**TO DO:** Go to the line with "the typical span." in the material below and copy from there through the line with "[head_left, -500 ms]", exactly. Pictures are not copied.

**RECORDED DATA:**
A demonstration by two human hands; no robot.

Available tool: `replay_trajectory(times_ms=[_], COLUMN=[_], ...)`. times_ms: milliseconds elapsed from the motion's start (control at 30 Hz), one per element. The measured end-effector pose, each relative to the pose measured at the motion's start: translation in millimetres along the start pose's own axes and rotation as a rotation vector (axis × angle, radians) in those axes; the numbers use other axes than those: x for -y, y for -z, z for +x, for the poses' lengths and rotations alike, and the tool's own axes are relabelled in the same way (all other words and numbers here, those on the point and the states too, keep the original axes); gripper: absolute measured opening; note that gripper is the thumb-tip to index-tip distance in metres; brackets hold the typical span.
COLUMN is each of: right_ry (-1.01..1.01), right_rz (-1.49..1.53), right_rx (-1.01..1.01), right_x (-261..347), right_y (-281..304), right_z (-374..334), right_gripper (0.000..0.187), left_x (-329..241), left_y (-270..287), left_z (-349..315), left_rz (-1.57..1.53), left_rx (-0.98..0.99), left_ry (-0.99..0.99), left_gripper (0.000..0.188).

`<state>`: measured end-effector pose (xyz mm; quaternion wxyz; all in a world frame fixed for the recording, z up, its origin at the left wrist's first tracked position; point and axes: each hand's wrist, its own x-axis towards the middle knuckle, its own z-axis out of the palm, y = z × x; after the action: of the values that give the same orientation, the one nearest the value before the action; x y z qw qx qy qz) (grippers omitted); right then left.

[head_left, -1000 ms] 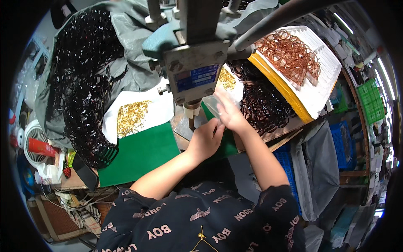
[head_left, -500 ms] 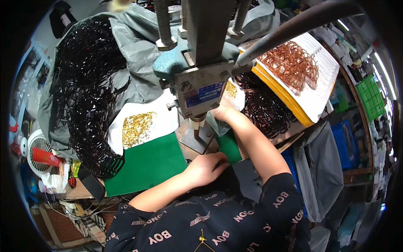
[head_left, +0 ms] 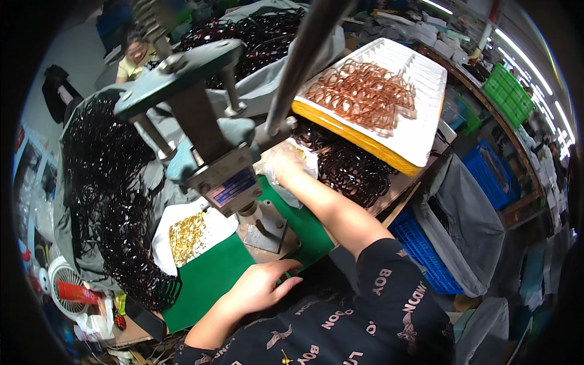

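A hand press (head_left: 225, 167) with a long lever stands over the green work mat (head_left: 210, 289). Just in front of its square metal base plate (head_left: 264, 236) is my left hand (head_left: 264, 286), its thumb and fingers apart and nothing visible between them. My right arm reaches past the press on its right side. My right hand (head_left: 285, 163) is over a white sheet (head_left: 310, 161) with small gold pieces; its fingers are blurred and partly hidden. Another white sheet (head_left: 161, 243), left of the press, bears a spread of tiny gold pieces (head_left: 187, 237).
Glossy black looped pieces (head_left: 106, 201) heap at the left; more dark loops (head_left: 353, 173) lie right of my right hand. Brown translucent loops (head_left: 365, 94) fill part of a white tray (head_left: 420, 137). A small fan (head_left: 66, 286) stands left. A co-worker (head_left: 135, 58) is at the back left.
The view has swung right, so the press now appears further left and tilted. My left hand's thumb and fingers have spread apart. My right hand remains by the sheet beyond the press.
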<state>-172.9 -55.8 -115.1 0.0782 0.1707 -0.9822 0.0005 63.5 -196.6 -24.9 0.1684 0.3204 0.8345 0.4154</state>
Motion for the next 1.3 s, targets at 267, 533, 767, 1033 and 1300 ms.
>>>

**RESPONSE TO THE EXERCISE:**
Available tool: `replay_trajectory(times_ms=[_], COLUMN=[_], ...)`. times_ms: milliseconds elapsed from the motion's start (control at 30 Hz), one per element. The measured end-effector pose, each relative to the pose measured at the motion's start: translation in millimetres along the start pose's own axes and rotation as a rotation vector (axis × angle, radians) in those axes; the numbers use other axes than those: x for -y, y for -z, z for +x, for the poses' lengths and rotations alike, and the tool's own axes are relabelled in the same way (all other words and numbers here, those on the point and the states too, keep the original axes); gripper: absolute measured opening; note that gripper is the thumb-tip to index-tip distance in metres; brackets hold the typical span.
COLUMN is each of: right_ry (-1.01..1.01), right_rz (-1.49..1.53), right_rx (-1.01..1.01), right_x (-261..347), right_y (-281..304), right_z (-374..334), right_gripper (0.000..0.187), left_x (-329..241), left_y (-270..287), left_z (-349..315), left_rz (-1.57..1.53), left_rx (-0.98..0.99), left_ry (-0.99..0.99), left_gripper (0.000..0.188).

`<state>`: measured end-effector pose (xyz mm; quaternion wxyz; all in a world frame fixed for the recording, z up, its origin at the left wrist's first tracked position; point and axes: each hand's wrist, its own x-axis towards the middle knuckle, its own z-axis out of the palm, y = z × x; after the action: of the values that give the same orientation, the one nearest the value before the action; x y z qw qx qy qz) (grippers omitted); right then left.

[head_left, -1000 ms] 
[head_left, -500 ms] 

That was the complete answer.